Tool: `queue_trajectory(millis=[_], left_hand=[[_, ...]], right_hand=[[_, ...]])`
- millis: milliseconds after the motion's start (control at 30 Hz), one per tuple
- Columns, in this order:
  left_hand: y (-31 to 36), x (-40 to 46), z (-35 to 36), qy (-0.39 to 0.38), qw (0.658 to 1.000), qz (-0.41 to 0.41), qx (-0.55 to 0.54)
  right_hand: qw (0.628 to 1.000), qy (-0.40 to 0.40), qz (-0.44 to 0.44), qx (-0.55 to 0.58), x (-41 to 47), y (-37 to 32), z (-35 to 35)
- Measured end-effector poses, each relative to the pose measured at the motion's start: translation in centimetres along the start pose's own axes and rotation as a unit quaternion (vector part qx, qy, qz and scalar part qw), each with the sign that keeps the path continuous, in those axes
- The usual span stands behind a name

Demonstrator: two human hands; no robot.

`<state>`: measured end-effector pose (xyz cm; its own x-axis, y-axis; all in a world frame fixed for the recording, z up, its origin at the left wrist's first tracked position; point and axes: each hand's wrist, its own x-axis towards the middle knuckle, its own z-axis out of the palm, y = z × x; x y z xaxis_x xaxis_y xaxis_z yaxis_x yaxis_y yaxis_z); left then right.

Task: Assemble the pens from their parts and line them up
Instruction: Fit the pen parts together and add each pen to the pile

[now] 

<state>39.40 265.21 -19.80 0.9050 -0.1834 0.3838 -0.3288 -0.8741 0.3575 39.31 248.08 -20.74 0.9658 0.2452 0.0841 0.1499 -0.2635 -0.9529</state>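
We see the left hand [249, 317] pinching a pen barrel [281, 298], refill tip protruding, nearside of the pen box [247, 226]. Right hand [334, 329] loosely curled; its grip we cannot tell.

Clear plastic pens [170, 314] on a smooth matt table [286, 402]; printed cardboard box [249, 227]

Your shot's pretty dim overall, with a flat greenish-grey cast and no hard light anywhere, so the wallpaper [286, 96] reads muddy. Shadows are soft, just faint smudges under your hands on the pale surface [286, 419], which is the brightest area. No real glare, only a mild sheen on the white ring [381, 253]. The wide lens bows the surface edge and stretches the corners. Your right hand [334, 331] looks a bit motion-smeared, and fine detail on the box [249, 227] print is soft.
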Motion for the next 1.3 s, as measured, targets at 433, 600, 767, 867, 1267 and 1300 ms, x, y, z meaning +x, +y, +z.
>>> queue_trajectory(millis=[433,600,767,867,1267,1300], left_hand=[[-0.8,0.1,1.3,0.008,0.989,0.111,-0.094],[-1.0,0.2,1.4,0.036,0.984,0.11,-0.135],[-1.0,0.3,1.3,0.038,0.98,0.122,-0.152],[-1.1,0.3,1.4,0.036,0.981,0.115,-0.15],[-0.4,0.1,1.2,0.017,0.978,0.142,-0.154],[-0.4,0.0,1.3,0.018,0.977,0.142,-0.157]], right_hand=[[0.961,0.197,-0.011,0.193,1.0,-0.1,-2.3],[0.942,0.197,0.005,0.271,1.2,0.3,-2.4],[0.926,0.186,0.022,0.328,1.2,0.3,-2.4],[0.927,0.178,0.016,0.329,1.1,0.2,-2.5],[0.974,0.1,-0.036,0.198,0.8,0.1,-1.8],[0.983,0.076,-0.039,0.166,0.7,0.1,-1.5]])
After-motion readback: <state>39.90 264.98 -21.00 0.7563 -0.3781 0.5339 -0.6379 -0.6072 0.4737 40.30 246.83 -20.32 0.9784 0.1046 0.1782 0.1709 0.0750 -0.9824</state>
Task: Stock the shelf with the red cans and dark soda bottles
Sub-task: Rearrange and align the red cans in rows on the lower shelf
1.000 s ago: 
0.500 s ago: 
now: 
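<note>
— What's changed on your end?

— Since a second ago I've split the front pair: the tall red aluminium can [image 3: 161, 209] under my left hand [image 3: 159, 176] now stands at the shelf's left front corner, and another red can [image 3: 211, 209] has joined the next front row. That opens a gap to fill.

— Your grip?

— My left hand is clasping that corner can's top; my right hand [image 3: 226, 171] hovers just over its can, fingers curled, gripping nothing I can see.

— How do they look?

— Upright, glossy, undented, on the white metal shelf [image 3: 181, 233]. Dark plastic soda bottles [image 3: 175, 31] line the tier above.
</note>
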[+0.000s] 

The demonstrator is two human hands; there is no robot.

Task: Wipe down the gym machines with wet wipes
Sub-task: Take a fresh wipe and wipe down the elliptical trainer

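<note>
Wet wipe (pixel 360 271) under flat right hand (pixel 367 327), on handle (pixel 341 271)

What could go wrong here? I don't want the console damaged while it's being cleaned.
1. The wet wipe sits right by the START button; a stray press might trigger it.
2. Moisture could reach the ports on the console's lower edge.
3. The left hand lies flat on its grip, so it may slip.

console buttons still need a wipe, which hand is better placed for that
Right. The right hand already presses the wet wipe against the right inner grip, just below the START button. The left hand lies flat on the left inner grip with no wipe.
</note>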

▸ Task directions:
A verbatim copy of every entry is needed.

▸ Final answer:
Tool: `queue_trajectory(millis=[_], left_hand=[[_, ...]], right_hand=[[_, ...]])`
- millis: milliseconds after the motion's start (control at 30 Hz), one per tuple
- Columns, in this order:
  left_hand: y (-31 to 36), x (-40 to 46), z (-35 to 36), qy (-0.39 to 0.38), qw (0.658 to 1.000), qz (-0.41 to 0.41), qx (-0.55 to 0.54)
  right_hand: qw (0.628 to 1.000), qy (-0.40 to 0.40), qz (-0.44 to 0.44), qx (-0.55 to 0.58), x (-41 to 47), y (-37 to 32), z (-35 to 35)
- Measured end-effector poses, each relative to the pose measured at the motion's start: translation in centimetres along the start pose's own axes and rotation as a unit quaternion (vector part qx, qy, qz and scalar part qw), each with the sign that keeps the path continuous, in those axes
- The usual span stands behind a name

Demonstrator: two human hands; no robot.

`<state>`: measured end-effector pose (xyz cm; its own x-axis, y-axis; all in a world frame fixed for the recording, z up, its origin at the left wrist's first tracked position; point and axes: each hand's wrist, its own x-axis towards the middle knuckle, its own z-axis out of the palm, y = z × x; x y z xaxis_x xaxis_y xaxis_z yaxis_x yaxis_y yaxis_z); left then right.

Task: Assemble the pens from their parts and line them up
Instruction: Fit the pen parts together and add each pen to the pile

[now] 

<state>39.40 265.21 -19.80 0.9050 -0.1834 0.3838 -0.3288 -0.8741 0.3575 39.31 248.08 -20.74 0.9658 0.2452 0.0841 0.1499 -0.2635 -0.9529</state>
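We see the left hand [249, 317] pinching a pen barrel [281, 298], refill tip protruding, nearside of the pen box [247, 226]. Right hand [334, 329] loosely curled; its grip we cannot tell.

Clear plastic pens [170, 314] on a smooth matt table [286, 402]; printed cardboard box [249, 227]

Your shot's pretty dim overall, with a flat greenish-grey cast and no hard light anywhere, so the wallpaper [286, 96] reads muddy. Shadows are soft, just faint smudges under your hands on the pale surface [286, 419], which is the brightest area. No real glare, only a mild sheen on the white ring [381, 253]. The wide lens bows the surface edge and stretches the corners. Your right hand [334, 331] looks a bit motion-smeared, and fine detail on the box [249, 227] print is soft.
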Motion for the next 1.3 s, as measured, targets at 433, 600, 767, 867, 1267 and 1300 ms, x, y, z meaning +x, +y, +z.
>>> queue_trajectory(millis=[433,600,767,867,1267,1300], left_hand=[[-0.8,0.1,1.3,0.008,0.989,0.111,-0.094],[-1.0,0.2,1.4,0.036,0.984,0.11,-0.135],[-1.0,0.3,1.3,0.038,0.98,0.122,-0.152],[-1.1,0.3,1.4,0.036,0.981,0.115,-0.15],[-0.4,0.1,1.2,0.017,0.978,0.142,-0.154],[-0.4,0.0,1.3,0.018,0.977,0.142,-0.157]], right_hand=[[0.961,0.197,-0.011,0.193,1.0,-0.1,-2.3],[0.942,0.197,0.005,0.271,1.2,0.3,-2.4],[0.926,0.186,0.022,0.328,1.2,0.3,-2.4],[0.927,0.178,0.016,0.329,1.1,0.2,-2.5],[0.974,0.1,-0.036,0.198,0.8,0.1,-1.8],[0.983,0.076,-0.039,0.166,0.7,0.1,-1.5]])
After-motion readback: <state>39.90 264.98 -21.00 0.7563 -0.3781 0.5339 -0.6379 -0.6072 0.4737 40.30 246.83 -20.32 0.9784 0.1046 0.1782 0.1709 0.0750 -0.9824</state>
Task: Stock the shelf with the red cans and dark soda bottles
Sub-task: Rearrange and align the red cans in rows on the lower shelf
1.000 s ago: 
0.500 s ago: 
now: 
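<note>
— What's changed on your end?

— Since a second ago I've split the front pair: the tall red aluminium can [image 3: 161, 209] under my left hand [image 3: 159, 176] now stands at the shelf's left front corner, and another red can [image 3: 211, 209] has joined the next front row. That opens a gap to fill.

— Your grip?

— My left hand is clasping that corner can's top; my right hand [image 3: 226, 171] hovers just over its can, fingers curled, gripping nothing I can see.

— How do they look?

— Upright, glossy, undented, on the white metal shelf [image 3: 181, 233]. Dark plastic soda bottles [image 3: 175, 31] line the tier above.
</note>
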[+0.000s] 

The demonstrator is two human hands; there is no robot.

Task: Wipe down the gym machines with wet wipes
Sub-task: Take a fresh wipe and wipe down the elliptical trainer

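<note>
Wet wipe (pixel 360 271) under flat right hand (pixel 367 327), on handle (pixel 341 271)

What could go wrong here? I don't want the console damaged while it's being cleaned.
1. The wet wipe sits right by the START button; a stray press might trigger it.
2. Moisture could reach the ports on the console's lower edge.
3. The left hand lies flat on its grip, so it may slip.

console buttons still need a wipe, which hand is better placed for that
Right. The right hand already presses the wet wipe against the right inner grip, just below the START button. The left hand lies flat on the left inner grip with no wipe.
</note>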

That completes the answer to this exercise.